● **WHAT YOU SHOULD DO**
Scan the data. Collect each line that contains the word "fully".

[Stored items]
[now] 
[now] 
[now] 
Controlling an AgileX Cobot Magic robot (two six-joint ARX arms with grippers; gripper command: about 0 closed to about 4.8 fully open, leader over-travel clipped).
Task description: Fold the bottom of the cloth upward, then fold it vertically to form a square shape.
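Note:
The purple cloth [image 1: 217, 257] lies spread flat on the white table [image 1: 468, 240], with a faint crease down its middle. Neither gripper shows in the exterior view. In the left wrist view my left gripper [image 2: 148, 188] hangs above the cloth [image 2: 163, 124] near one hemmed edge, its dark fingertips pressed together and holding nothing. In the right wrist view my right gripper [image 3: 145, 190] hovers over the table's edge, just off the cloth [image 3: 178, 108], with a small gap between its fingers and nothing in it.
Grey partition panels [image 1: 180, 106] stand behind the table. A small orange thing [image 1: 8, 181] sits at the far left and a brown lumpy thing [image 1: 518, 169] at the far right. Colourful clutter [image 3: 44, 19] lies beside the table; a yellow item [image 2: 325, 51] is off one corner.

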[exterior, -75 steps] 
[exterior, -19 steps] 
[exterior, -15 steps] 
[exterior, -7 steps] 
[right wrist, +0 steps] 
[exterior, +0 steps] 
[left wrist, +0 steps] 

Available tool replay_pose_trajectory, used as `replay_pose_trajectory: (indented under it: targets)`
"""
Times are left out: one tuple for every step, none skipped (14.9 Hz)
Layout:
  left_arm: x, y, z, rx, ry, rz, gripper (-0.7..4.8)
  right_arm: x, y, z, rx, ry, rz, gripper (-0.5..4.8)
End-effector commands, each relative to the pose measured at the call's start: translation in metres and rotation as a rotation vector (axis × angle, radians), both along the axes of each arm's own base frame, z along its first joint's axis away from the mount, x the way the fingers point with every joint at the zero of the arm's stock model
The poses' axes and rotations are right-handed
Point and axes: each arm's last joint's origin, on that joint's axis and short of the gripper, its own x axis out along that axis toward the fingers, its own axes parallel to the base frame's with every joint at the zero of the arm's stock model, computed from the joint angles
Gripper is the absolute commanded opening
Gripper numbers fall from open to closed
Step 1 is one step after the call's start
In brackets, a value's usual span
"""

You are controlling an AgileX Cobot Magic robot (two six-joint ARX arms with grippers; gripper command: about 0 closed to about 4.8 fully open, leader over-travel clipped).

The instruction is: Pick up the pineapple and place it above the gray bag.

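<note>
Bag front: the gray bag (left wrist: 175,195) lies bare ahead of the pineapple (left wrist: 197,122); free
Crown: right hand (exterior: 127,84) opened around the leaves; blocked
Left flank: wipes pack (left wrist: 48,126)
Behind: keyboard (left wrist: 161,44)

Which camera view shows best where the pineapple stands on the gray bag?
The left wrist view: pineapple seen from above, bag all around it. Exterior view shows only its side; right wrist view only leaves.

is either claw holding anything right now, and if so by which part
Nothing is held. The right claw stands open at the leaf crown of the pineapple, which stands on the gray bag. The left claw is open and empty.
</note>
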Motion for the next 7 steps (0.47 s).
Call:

● **ANSWER BELOW**
Controlling an AgileX Cobot Magic robot (two six-joint ARX arms with grippers; gripper command: about 0 closed to about 4.8 fully open, leader over-travel clipped).
You are controlling an AgileX Cobot Magic robot (two six-joint ARX arms with grippers; gripper command: about 0 closed to about 4.8 fully open, leader over-travel clipped).

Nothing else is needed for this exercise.